Doch die Aussicht auf ein potenziell zugkräftiges Thema, das bis in den Bürgerschaftswahlkampf 2025 reichen könnte, war zu verlockend. Die CDU distanzierte sich erneut von Mertens’ homophoben Äußerungen, rief ihre Mitglieder aber dennoch auf, Unterschriften für die Initiative zu sammeln und in Social Media dafür zu werben. Deswegen kann die Volksinitiative die ebenfalls eilfertig angebotene Unterstützung der AfD mit einem Lächeln zurückweisen.
Der frauenfeindliche Gehalt sowohl von Mertens’ Worten wie von den Zielen der Initiative ist in der Hamburger CDU gar nicht weiter aufgefallen. Kein Wunder in dem traditionellen Männerhaufen, der in seiner Bürgerschaftsfraktion immer noch mit gerade mal 25 Prozent Frauen auskommt.
Wenn Mertens befürchtet, weil „alle“ queer werden „sollten“, stünde uns das Ende der Evolution bevor, offenbart sie nicht nur ein arg eindimensional biologistisches Verständnis von Evolution, in dem die Weiterentwicklung von Gesellschaft gar nicht vorkommt. Sie reduziert damit implizit auch Frauen auf die Rolle von Zuchtstuten und Gebärmaschinen, die in erster Linie für Arterhalt und -entwicklung zuständig sind.
Auch jenseits der Entgleisungen ihrer Gründerin sind die Ziele der Initiative misogyn. Wenn Mertens tatsächlich glaubt, Menschen würden schwul, lesbisch oder trans, nur weil Behörden sie in ihrer Kommunikation mit ansprechen (dürfen) – was ist dann erst mit der beruflichen Gleichstellung? Wie sollen denn Mädchen auf die Idee kommen, Ärztin, Architektin oder Astronautin zu werden, wenn schon die Sprache dafür keine Form findet? Mertens, die sich im Stern selbst „Wirtschaftswunderkind“ nennt, träumt von der Welt der 50er Jahre, als der Arzt noch Herr Doktor war und Frau Doktor viel häufiger seine Frau als eine promovierte Medizinerin.
Antifeministin seit den 70ern
Gleichstellung ist für Sabine Mertens Teufelszeug, schon seit sie in den 70ern an der Uni die zweite Frauenbewegung erleiden musste. Seit 2020 zieht sie im islamophoben Blog „Achse des Guten“ über „Gender Mainstreaming“ her – ebenso wie über Parité-Gesetze und Frauenquoten für Parlamente und Fraktionen.

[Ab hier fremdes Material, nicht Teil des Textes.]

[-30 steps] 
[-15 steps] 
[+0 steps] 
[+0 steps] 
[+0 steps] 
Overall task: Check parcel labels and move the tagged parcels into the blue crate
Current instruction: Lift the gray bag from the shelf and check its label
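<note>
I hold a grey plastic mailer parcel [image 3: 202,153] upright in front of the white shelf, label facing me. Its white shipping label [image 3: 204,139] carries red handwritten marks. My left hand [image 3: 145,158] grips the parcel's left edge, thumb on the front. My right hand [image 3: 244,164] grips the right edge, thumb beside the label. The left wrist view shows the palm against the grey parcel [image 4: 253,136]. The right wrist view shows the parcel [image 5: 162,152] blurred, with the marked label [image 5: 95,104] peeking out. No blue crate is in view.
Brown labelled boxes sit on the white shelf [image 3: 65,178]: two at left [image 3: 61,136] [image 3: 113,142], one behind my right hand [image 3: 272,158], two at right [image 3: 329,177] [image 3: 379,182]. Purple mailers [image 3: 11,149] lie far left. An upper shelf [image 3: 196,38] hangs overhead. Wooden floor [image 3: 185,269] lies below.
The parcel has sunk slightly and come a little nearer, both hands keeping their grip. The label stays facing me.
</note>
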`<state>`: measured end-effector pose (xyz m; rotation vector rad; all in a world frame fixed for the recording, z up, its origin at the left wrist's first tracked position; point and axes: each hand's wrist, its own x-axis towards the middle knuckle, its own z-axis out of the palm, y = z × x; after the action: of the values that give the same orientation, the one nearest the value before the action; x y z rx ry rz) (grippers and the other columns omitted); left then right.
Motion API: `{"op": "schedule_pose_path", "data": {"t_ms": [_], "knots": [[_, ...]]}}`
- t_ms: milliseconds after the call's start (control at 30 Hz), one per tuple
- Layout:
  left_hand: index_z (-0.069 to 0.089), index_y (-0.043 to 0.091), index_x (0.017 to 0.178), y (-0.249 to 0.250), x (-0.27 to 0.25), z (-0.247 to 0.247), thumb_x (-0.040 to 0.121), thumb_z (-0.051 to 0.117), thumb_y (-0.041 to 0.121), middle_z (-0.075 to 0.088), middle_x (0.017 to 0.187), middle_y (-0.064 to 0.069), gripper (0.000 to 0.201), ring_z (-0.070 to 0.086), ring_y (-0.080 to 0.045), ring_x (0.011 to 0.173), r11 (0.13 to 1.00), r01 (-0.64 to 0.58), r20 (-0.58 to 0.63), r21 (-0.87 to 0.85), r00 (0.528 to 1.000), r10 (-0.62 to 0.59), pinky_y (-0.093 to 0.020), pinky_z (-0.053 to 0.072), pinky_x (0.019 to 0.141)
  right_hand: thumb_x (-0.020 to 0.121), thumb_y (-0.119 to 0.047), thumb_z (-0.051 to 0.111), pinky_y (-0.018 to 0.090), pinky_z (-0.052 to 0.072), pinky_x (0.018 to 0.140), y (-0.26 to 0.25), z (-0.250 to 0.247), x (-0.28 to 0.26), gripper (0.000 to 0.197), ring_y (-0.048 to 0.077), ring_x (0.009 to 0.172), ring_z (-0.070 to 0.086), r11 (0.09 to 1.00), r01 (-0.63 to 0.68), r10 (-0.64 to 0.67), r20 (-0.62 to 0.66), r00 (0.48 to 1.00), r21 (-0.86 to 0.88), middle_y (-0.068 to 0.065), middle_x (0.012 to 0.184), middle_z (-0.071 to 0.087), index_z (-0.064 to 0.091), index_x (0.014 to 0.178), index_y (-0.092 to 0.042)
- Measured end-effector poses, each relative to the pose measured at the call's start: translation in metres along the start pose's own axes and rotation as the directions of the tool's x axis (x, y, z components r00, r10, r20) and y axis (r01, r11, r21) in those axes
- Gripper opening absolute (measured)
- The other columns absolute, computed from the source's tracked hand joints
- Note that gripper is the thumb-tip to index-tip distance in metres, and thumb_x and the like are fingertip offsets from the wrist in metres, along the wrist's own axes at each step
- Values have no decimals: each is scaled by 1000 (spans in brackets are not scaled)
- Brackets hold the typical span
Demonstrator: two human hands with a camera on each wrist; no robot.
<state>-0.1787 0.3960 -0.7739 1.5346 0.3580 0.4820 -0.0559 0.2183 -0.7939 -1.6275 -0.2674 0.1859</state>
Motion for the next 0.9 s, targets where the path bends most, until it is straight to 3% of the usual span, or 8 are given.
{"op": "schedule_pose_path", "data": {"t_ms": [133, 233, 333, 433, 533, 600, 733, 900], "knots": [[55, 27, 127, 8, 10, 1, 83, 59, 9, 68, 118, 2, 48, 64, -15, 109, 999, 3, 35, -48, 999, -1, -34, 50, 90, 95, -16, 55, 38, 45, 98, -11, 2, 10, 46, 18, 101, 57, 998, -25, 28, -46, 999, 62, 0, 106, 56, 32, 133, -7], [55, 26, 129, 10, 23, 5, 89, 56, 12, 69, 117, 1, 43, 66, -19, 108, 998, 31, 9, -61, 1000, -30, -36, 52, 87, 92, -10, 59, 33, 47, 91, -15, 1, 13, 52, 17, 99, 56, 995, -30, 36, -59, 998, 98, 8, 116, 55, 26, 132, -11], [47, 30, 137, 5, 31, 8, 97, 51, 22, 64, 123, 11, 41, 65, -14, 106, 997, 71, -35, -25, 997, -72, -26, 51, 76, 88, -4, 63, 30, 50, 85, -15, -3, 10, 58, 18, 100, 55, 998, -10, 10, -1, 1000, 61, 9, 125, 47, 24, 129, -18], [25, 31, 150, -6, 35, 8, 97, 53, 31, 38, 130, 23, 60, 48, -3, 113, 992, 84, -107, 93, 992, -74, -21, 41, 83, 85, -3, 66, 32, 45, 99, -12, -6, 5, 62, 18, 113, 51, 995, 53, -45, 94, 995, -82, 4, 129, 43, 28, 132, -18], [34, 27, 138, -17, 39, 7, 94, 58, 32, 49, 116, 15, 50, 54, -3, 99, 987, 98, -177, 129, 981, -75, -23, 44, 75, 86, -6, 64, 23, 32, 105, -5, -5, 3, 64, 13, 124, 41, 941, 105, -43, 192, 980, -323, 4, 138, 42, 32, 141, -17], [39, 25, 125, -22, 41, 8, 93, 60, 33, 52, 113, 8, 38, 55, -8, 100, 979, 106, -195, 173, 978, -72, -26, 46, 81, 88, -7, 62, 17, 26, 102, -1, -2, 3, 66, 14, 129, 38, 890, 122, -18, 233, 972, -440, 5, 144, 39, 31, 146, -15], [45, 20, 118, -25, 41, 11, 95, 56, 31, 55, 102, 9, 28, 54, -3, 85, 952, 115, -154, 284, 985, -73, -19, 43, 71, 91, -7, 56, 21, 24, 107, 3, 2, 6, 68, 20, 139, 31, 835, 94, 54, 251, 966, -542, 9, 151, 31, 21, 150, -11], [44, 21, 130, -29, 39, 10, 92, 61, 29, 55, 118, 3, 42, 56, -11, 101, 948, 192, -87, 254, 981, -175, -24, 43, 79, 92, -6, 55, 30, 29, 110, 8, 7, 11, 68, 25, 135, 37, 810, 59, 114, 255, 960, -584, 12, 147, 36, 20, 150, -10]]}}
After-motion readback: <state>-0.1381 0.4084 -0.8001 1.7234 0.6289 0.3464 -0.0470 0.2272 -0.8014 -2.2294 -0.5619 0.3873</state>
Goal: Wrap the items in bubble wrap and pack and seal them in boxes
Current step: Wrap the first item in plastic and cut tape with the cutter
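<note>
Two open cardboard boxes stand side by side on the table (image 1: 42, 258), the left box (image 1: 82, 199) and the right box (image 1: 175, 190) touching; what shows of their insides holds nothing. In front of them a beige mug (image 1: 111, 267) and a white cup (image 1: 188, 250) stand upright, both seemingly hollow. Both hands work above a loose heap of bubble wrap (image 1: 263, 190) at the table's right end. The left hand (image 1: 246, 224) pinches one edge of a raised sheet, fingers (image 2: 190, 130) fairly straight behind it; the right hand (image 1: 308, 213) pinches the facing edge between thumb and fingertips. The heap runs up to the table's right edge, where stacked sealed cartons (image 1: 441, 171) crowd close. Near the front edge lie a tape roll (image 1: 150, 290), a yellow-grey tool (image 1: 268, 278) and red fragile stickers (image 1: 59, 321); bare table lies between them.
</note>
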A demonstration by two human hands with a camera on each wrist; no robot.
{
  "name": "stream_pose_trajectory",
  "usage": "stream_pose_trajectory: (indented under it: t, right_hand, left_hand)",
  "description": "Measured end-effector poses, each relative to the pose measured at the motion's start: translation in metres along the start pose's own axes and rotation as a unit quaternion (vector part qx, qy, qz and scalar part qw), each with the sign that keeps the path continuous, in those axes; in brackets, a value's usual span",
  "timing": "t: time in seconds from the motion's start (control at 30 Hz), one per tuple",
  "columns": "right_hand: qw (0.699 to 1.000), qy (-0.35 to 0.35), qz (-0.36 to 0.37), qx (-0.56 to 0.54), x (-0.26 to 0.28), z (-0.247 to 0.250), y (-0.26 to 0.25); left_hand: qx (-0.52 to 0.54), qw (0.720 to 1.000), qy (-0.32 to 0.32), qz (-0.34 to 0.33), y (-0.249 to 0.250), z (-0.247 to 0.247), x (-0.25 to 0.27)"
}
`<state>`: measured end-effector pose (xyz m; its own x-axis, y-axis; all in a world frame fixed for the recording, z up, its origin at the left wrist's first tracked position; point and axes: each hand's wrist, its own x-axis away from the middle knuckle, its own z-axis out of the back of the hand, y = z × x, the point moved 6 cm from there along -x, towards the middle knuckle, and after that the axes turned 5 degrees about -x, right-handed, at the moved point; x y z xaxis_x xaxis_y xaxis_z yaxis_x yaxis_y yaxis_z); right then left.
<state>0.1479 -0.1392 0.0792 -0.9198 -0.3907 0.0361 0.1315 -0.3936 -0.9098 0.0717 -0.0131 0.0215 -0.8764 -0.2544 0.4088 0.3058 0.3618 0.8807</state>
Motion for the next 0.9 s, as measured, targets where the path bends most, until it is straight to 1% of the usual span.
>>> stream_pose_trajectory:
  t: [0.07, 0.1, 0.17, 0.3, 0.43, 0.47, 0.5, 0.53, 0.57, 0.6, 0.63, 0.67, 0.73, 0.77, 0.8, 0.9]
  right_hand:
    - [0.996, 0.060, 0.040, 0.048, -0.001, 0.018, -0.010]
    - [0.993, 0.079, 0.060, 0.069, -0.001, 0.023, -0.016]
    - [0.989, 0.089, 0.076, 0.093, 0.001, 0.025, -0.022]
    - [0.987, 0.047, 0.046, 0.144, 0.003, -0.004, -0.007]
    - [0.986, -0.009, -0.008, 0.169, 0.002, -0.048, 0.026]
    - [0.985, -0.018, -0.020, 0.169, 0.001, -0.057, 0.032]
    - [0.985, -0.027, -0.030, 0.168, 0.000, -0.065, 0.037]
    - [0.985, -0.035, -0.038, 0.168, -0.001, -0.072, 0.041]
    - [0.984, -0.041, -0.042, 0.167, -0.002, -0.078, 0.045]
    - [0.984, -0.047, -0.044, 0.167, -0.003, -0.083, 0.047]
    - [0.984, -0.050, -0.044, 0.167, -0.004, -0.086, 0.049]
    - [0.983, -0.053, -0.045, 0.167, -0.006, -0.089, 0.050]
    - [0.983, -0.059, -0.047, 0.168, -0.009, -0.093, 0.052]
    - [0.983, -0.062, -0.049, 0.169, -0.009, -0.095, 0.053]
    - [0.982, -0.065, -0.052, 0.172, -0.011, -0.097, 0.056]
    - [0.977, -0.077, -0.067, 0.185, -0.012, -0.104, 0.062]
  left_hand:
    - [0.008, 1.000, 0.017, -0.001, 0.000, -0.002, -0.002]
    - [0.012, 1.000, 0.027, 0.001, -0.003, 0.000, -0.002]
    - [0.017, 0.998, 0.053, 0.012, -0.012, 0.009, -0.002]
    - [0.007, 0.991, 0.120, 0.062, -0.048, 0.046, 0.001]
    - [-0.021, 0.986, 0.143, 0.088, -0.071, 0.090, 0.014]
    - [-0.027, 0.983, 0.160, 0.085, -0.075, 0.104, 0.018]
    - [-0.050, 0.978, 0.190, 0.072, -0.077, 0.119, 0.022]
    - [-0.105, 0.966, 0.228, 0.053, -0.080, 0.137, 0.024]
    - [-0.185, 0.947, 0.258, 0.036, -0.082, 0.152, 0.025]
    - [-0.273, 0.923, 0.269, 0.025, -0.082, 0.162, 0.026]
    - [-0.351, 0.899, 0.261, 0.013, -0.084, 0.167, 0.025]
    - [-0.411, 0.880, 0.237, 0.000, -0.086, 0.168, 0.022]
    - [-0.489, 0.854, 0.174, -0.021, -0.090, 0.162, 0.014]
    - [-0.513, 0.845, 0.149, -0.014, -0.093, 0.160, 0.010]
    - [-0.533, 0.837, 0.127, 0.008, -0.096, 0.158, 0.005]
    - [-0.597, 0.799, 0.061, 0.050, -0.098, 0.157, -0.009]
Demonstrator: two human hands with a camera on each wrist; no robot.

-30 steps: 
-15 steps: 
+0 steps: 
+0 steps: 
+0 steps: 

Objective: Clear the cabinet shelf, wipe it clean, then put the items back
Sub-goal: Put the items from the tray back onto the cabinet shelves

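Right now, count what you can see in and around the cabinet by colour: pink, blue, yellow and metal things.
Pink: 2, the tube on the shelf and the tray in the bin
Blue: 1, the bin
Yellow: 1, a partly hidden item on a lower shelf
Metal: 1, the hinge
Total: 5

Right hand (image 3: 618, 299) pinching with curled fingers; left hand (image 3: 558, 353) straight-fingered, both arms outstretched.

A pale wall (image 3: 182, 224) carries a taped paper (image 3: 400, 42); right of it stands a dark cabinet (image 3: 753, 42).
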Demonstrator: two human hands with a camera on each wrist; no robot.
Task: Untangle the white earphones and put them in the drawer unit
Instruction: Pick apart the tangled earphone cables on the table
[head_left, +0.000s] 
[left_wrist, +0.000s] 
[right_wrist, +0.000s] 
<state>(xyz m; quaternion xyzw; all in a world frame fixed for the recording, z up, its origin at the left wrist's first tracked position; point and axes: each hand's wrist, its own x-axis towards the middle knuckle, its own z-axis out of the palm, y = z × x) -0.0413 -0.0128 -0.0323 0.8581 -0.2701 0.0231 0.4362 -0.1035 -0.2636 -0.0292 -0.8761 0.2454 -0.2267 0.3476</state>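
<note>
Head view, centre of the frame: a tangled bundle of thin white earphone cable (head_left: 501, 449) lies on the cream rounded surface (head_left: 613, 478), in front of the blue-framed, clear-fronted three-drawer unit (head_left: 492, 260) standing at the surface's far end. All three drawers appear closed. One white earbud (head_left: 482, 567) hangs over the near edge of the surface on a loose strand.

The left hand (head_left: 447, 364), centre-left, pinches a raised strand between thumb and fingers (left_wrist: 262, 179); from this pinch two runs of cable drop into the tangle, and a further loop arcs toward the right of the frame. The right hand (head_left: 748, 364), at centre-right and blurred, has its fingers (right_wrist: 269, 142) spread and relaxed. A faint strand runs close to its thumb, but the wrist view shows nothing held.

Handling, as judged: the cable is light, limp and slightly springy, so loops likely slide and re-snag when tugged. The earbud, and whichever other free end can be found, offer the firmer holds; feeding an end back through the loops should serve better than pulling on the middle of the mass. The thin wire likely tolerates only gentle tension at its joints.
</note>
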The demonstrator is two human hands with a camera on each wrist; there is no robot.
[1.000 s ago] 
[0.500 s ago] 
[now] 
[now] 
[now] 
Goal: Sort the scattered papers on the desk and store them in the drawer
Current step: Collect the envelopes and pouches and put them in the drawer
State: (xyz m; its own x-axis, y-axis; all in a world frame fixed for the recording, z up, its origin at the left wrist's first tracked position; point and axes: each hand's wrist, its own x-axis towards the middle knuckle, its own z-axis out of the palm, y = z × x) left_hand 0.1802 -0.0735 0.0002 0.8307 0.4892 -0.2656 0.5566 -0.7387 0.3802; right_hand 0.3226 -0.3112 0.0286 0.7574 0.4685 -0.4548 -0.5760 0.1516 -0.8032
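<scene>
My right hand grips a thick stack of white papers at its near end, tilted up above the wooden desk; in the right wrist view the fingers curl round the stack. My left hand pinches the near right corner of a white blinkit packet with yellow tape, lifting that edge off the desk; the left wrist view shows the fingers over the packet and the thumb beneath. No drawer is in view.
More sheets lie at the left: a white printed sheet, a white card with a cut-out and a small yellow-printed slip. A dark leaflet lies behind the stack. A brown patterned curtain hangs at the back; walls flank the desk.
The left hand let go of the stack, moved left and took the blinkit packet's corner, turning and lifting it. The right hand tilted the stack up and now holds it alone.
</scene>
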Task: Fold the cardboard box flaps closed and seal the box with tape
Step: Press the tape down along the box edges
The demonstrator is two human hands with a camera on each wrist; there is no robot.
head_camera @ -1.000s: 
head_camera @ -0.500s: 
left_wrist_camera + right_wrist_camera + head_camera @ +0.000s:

Übrigens auch, wenn die CDU sie ventiliert.
Mertens und ihrer Initiative geht es um ein gesamtgesellschaftliches, antifeministisches Rollback. Der Kampf um den Erhalt der – vermeintlich statischen – Sprache ist nur ein Vehikel dafür. Und die Hamburger CDU gibt dazu bestenfalls die nützlichen Idioten.
Die Partei setzt aus taktischen Erwägungen auf eine Kampagne, die nicht zum gesellschaftspolitisch eher liberal verorteten designierten Spitzenkandidaten Dennis Thering passt, sondern zu den beiden schrillen Twitter-Krawallbrüdern Christoph Ploß und Christoph de Vries. Doch die sitzen hoch und trocken im Bundestag und würden den Teufel tun, sich im Bürgerschaftswahlkampf eine blutige Nase zu holen. Auch weil sie wissen: Es mag verbreitetes Unbehagen am Gendersternchen geben, aber gleich CDU wählen würden die Leute deswegen nicht.